Channel | Optimization | Tracking |
- SPF, DKIM, and DMARC need to be in place to avoid spam filters - Cross-client email testing/preview | - Can track open rate and click through - Deliverability data is dependent on the email server you are sending to - Constantly shifting landscape, what data is available is changing all the time | |
SMS | - If you are sending at scale you need to use multiple numbers to ensure you’re not blocked by the provider - Regional pricing varies greatly, vendor support for various regions varies as well | - Carrier may silently block your delivery so tracking is tricky, tracking click through on links is your best bet - It’s a good idea to build your own domain tracking, otherwise your deliverability can be affected due to the URL shortening services like Bitly |
Mobile Push | - Typically as your volume of mobile push notifications goes up deliverability will go down as users will revoke push permissions - Best optimization tactic is to make each notification as useful and timely as possible - You can optimize the process of asking for permission but not actual deliverability - iOS is introducing message batching in Fall 2021 which will change the UX of iPhone push notifications (based on ML) | - You can track engagement as a proxy but there is no way to track real deliverability |
In App | - Basic web development user experience, ensure you test on different devices and browsers - Many 3rd party notification services are blocked by ad blocking services | - Can track the same way you’d track any other engagement on your website |
Slack/Chat | - Authentication and permissioning are complex, it’s best to adhere to that particular chat platforms best practices to ensure deliverability | - Varies by platform - Slack provides data about if use was online when notification was delivered, click throughs w/hyperlinks or webhook enabled buttons (this requires server side tracking infrastructure) |
Scalabilty
Very few products have a linear message volume, more likely you will have very spiky times paired with relatively quiet times. This means that queueing and processing messages will be especially important. Below are some best practices to keep in mind when designing your system for scalability.
Ensure your queue infrastructure can handle your expected maximum volume (this will prevent a lot of other downstream issues)
Latency will be determined by how much time passes between the event that triggers the event and when that event is processed to deliver the message.
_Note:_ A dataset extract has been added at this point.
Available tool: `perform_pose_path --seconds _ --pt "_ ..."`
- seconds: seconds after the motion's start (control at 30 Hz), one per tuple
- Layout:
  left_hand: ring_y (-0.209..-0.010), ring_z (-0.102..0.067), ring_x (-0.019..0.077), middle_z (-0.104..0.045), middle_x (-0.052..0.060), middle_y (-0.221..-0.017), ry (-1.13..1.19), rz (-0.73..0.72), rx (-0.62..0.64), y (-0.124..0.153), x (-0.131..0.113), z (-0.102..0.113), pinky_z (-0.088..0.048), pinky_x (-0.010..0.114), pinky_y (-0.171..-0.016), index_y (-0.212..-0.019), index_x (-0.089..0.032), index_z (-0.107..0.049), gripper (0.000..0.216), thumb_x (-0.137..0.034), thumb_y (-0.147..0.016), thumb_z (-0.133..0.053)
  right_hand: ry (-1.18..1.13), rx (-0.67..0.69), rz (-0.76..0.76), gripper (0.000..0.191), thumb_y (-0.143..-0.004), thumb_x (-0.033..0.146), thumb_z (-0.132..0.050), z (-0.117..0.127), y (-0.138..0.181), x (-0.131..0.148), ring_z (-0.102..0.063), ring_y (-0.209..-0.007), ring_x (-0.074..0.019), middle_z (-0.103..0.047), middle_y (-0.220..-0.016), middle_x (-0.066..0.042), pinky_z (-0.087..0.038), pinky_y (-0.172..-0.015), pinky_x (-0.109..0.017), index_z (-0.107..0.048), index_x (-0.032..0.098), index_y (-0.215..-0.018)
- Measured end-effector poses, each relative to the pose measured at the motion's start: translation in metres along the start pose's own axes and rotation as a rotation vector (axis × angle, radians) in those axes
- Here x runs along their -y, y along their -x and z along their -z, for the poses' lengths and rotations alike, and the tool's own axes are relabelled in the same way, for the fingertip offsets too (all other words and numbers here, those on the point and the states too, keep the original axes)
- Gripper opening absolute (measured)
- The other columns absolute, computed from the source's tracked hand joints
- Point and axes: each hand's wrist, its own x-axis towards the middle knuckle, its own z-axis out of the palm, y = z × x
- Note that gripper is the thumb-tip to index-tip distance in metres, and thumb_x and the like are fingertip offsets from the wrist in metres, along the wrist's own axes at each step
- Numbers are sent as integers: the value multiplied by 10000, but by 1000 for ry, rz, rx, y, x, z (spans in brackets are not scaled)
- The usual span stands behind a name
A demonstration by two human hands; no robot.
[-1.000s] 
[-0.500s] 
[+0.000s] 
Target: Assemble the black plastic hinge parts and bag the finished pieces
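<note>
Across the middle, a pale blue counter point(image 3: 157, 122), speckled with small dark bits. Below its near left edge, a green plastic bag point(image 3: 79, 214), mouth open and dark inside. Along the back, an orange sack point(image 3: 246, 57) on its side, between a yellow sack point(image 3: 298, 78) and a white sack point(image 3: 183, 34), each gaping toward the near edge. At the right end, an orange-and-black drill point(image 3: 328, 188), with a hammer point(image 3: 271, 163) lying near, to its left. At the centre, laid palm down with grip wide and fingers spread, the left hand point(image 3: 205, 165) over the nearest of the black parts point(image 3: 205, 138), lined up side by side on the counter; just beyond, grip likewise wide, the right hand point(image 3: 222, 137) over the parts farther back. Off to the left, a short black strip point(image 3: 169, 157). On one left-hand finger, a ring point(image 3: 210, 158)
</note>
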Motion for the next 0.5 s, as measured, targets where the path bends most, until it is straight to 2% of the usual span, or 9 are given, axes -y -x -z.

The listeners that are processing your queue will be the primary bottleneck here though your downstream provider will also constrain your throughput/latency.
Windowing is essential to ensure you are taking advantage of the allotted volume your provider allows without going over, which can result in dropped messages. One strategy for increasing the throughput limitations in place from providers is to have parallel provider accounts or parallel providers. For example, if you use one Twilio account for password resets and a separate Twilio account for transactional notifications you can ensure that if you exceed your limits for transactional notifications it will not affect the deliverability of password resets. Overall the more providers and channels you have at your disposal the less likely you are to saturate your deliverability windows.